Het was een tijd stil rond Gaia-X, maar het gedecentraliseerde data- en cloud-initiatief staat weer in de spotlights. Bijna vijf jaar geleden werd het project groots aangekondigd door 22 Franse en Duitse bedrijven. Gaia-X moest een alternatief voor de grote hyperscalers mogelijk maken, met de voordelen van de cloud gecombineerd met Europese waarden voor vertrouwen, interoperabiliteit, transparantie en open standaarden. Want bij de Amazons en Microsofts van deze wereld is het maar de vraag wat er met je gegevens gebeurt.
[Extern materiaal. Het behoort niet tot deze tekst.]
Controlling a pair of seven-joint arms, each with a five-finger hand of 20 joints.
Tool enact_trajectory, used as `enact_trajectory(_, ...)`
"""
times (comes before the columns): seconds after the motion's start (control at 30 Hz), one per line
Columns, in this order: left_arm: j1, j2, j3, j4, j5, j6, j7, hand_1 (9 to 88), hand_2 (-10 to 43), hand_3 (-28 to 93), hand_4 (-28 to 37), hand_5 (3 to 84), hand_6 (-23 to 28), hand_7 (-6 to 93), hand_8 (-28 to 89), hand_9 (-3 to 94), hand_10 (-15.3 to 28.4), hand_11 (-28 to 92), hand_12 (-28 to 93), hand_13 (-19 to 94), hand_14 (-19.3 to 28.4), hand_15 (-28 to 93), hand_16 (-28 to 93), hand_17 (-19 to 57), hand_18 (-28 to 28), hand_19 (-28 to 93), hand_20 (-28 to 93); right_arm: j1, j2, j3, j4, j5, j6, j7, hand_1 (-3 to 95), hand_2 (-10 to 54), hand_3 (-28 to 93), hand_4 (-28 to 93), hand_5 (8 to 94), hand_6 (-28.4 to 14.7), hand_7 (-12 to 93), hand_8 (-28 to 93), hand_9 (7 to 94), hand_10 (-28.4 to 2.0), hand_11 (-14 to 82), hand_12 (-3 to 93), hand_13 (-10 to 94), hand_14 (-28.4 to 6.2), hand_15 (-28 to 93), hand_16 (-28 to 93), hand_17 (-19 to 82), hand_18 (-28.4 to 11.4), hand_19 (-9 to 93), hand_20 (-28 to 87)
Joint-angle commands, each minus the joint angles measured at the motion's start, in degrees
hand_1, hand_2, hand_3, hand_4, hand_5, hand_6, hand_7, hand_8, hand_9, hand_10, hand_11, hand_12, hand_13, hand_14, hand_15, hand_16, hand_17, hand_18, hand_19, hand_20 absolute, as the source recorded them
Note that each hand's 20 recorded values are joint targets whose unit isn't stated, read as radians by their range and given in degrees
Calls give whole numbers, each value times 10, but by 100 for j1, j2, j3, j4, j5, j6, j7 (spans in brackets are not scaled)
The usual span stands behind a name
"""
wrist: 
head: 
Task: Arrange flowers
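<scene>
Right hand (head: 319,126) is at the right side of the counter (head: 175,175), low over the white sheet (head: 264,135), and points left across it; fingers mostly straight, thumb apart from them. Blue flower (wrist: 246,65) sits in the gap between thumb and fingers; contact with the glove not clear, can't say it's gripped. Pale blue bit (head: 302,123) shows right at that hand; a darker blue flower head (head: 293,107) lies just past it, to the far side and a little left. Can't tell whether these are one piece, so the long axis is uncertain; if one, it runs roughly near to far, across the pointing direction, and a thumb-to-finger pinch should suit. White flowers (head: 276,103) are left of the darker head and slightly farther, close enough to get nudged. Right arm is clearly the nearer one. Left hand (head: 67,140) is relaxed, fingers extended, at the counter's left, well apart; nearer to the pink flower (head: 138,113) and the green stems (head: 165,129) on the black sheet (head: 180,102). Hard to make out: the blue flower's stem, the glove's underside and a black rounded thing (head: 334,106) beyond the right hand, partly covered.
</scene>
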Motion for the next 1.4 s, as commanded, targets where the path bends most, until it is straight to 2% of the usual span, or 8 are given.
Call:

Bovendien: hoe het zit met de leveringszekerheid?
Wat volgde was radiostilte. Tenminste, naar het grote publiek. Achter de schermen ging het werk door. De initiële groep groeide uit tot een club van een paar honderd bedrijven en organisaties die werken aan oplossingen die een alternatief voor het gebruik van AWS of Azure mogelijk maken. Geen eigen cloudomgeving, maar een gedecentraliseerde en opensource-data-infrastructuur naar Europees inzicht.
Helsinki

Inmiddels is het voorbereidende werk afgerond, de papieren tijger getemd, vertelt Ulrich Ahle. De ceo van Gaia-X doet zijn verhaal tijdens de Gaia-X Summit die onlangs in Helsinki plaatsvond. De afgelopen jaren stonden volgens de topman in het teken van de ontwikkeling van de gemeenschappelijke standaarden op technisch, semantisch, organisatorisch en juridisch vlak. Nodig om gegevensuitwisseling tussen deelnemende infrastructuren gevalideerd betrouwbaar te laten plaatsvinden.
En dus spreekt de Duitser liever over de praktijktoepassingen die al op de federatieve data-infrastructuur zijn ontwikkeld. De toepassingen gebruiken sectorgeoriënteerde data-spaces, onderling gekoppelde informatienetwerken waarover gegevensuitwisseling en -verwerking plaatsvinden volgens gevalideerde afspraken. Validatie en certificering vindt plaats via zogeheten Gaia-X Digital Clearing Houses.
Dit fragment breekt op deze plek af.